Fitzpatrick: That’s a really nice thought, isn’t it? I mean, one could hope. What happened and why I say that the Cold War solved their problem, is that DPs were initially formally defined by the IRO as victims of war and fascism. Their DP status was due to that.
At the same time, in practice the DPs were the people who wouldn’t repatriate to countries that now have communist governments. That was the DPs’ own self-definition, and that understanding of DPs as victims of communism gradually came to prevail over the official one.
As the Cold War developed, the fact that it was Nazism or the war that got them into this situation was simply forgotten. It became irrelevant.
What is interesting, from the American point of view, is that these people had chosen the Free World. They had chosen democracy over totalitarianism. They knew what it was like in the Soviet Union, and they wouldn’t go back there. This has enormous propaganda value. This value is used, in particular, to sell the funding of the IRO. It was largely paid for by the Americans, and the Americans had stopped funding its predecessor, the United Nations Relief and Rehabilitation Administration (UNRRA), in part because they thought it was too lefty, too pro-Soviet. They agreed to fund this new body very largely for two reasons. One, we’re dealing here with victims of communism. Communism is our enemy. It behooves us to step up and help these people. And the second one is we’re going to forget about repatriation. It doesn’t matter if the Soviet Union yells and screams because we’re not repatriating these people. We’re going to resettle them. And that is what happened.
Could that happen again? First of all, you had to be identified as democratic to get settled in the Cold War context. Democratic, and an opponent of the antagonist in the Cold War. It’s not quite clear who that would be at this moment. Second, it was important that DPs were identified as European, meaning white. There was, rather late, a recognition that not everybody who came from the Soviet Union could be described as European. There are Kalmyks; there are Bashkirs—the Asian part. It becomes a problem. Australia has a White Australia policy; these people don’t look white. The US doesn’t have a White America policy but it says that the DPs coming in have to be European. With the Kalmyks, there was a big and complicated campaign that ended with the most extraordinary judicial recognition that the Kalmyks, although they may have come from Asia and they may have not on the face of it seemed European, were spiritually European by virtue of their democratic convictions and, therefore, acceptable.

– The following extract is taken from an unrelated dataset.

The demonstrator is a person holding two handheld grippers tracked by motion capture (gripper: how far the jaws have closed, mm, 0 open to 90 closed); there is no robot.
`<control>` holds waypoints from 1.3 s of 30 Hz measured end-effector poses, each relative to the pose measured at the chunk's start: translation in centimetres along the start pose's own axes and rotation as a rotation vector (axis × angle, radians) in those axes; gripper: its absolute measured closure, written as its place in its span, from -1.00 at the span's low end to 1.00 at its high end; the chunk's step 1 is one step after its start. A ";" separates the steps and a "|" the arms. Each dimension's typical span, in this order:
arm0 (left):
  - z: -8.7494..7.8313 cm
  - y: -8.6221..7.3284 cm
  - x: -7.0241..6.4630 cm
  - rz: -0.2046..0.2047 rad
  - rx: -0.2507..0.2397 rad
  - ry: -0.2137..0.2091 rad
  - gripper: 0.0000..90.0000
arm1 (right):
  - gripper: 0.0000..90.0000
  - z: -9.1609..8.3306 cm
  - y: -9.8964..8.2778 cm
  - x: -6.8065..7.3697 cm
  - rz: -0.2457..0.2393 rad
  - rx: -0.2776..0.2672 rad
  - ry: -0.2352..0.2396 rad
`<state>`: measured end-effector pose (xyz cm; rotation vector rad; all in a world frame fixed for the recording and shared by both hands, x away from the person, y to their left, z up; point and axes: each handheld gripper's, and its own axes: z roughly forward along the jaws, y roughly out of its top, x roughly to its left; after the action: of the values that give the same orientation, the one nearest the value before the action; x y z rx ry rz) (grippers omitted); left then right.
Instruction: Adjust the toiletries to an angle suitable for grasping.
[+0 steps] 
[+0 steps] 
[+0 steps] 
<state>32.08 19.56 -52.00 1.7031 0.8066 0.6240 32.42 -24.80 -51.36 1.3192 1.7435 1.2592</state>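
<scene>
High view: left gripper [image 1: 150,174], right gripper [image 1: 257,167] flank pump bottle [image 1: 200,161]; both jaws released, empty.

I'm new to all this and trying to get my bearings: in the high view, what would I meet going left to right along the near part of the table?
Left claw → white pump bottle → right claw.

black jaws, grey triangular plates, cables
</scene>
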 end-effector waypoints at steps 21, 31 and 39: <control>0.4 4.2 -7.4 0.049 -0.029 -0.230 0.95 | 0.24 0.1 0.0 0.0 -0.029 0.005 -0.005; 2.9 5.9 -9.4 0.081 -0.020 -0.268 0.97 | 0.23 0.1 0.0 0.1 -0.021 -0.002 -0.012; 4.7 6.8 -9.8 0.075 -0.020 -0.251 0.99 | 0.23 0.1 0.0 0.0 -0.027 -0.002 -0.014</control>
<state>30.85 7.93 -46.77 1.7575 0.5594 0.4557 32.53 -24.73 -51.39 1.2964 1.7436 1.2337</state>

Of the groups you mentioned, nobody fits that requirement of being “democratic” and white except the Ukrainians in the current war, and you can see that the reaction to Ukrainian refugees was very, very markedly different from that towards other groups. There was a degree of welcome virtually everywhere that simply was not available for any other refugee group. So it’s not a very hopeful conclusion, I think, that one can draw from the circumstances I’ve described in my book, even if we have a new cold war. The resettlement of displaced East Europeans after the Second World War was a one-off success that, in the climate of the old Cold War, was made possible by their re-definition as victims of communism.
Sheila Fitzpatrick is a leading Soviet studies scholar and author of 15 books, including The Russian Revolution (1982), The Cultural Front: Power and Culture in Revolutionary Russia (1992) and The Death of Stalin (2025).